Would you copy each line of the data below that has "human"?

Dataset records
|---|
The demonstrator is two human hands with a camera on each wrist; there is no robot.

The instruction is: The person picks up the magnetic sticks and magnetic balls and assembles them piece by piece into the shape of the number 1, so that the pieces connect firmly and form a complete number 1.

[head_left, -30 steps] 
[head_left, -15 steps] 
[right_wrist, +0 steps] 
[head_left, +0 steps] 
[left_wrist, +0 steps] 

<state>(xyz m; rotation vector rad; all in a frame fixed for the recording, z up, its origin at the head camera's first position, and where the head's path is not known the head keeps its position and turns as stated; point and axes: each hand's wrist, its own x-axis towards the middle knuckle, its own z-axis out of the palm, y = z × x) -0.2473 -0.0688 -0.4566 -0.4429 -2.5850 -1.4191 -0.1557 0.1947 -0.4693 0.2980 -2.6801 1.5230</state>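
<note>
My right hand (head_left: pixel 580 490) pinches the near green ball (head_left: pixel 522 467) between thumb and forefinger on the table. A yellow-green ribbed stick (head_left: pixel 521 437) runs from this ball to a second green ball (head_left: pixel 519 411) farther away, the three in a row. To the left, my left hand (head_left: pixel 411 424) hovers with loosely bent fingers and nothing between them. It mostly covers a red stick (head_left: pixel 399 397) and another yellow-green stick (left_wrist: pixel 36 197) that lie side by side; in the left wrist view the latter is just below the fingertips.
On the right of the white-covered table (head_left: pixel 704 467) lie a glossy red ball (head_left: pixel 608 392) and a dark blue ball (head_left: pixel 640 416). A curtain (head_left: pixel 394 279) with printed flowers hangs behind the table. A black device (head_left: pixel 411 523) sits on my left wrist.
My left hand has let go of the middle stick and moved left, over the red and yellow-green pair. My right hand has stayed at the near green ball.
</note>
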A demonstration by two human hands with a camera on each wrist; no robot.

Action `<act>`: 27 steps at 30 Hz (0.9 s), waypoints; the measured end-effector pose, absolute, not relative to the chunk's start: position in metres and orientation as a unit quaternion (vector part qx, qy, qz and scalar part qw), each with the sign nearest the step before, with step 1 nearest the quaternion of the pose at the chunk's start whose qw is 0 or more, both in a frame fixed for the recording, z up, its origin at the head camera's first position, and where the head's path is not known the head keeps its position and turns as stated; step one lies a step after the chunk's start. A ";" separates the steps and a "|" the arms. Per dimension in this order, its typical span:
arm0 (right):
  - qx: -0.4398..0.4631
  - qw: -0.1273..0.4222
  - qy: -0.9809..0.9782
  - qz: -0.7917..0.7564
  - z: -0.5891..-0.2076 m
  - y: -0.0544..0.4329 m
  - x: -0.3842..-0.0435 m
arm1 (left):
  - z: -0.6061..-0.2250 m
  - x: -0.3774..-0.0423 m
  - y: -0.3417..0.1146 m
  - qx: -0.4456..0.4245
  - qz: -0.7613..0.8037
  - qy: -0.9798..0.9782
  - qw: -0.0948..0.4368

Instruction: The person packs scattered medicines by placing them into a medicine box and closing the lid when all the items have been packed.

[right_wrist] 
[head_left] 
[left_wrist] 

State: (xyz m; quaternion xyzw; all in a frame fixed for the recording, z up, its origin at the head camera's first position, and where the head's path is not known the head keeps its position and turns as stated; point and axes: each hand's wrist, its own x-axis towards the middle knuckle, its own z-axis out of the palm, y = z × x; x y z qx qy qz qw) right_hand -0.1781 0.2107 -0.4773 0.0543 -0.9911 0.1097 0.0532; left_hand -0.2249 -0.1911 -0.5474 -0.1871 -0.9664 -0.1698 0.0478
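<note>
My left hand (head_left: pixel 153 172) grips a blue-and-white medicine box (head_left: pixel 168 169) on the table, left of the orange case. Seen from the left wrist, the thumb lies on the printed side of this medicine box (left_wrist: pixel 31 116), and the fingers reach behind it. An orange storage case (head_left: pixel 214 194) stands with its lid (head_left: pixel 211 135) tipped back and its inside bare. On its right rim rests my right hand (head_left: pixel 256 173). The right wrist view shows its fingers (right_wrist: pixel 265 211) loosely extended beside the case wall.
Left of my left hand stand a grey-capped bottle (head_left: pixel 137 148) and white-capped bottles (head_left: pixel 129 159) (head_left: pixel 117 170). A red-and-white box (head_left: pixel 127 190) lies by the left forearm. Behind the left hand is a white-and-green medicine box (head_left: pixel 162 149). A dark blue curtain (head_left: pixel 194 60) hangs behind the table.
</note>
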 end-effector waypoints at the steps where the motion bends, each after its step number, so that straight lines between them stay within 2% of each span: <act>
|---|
# RESULT FOR THIS EXERCISE
The demonstrator is two human hands with a camera on each wrist; there is no robot.
A demonstration by two human hands with a camera on each wrist; no robot.

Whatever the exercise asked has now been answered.